Neste artigo, veremos como desenhar um ERD para um banco de dados NoSQL. Isso será especialmente útil para aqueles que estão apenas começando a usar bancos de dados NoSQL ou estão pensando em usar um. Primeiro, veremos o que é um banco de dados NoSQL e por que eles estão se tornando cada vez mais populares. Em seguida, daremos uma breve visão geral de como projetar um banco de dados usando um Diagrama Entidade Relacionamento. Por fim, veremos como desenhar um ERD para um banco de dados NoSQL. Um banco de dados NoSQL é um banco de dados não relacional que não usa a estrutura tradicional baseada em tabela de um banco de dados relacional. Os bancos de dados NoSQL geralmente são mais escaláveis ​​e oferecem melhor desempenho do que os bancos de dados relacionais. Eles também são frequentemente mais fáceis de projetar e implementar. Ao projetar um banco de dados, é importante primeiro determinar as entidades e os relacionamentos entre elas. Uma entidade é uma pessoa, lugar, coisa ou conceito sobre o qual os dados podem ser armazenados. Um relacionamento é uma conexão entre duas ou mais entidades. Uma vez que as entidades e relacionamentos tenham sido determinados, eles podem ser representados em um ERD. Um ERD é uma representação gráfica das entidades e relacionamentos em um banco de dados. É uma ferramenta útil para visualizar a estrutura de um banco de dados e para projetar o banco de dados. Há algumas coisas a serem lembradas ao desenhar um ERD para um banco de dados NoSQL. Primeiro, os bancos de dados NoSQL não usam a estrutura tradicional baseada em tabelas de um banco de dados relacional. Isso significa que as entidades e relacionamentos em um banco de dados NoSQL podem ser representados de várias maneiras. Em segundo lugar, os bancos de dados NoSQL costumam ser mais escaláveis ​​do que os bancos de dados relacionais. Isso significa que eles podem lidar com mais dados e mais usuários. Por fim, os bancos de dados NoSQL geralmente são mais fáceis de projetar e implementar. Em conclusão, um ERD é uma ferramenta valiosa para projetar um banco de dados NoSQL. É importante ter em mente as diferenças entre um banco de dados NoSQL e um banco de dados relacional ao desenhar um ERD.

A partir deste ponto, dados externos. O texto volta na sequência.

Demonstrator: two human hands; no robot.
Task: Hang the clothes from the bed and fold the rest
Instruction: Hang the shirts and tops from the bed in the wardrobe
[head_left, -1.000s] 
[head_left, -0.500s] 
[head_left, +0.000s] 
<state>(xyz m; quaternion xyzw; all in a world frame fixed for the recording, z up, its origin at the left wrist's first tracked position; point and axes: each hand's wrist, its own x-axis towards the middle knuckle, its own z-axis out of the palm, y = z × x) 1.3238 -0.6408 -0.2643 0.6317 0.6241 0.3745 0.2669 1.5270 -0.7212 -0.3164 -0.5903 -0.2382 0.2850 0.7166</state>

O artigo a seguir orientará você na criação de um diagrama ER no MongoDB usando o Dataedo. É necessário instalar o Dataedo Desktop da Internet em seu computador. Você pode criar uma lista de coleções conectando-se ao seu banco de dados MongoDB . O Dataedo usa essas informações para gerar um dicionário de dados. Neste tutorial, mostraremos como importar seu esquema para a ferramenta. A modelagem ER tradicional é ineficaz para o MongoDB porque é um armazenamento de documentos em vez de um banco de dados relacional. Entidades (coleções) e relacionamentos são necessários se você deseja criar um diagrama ER.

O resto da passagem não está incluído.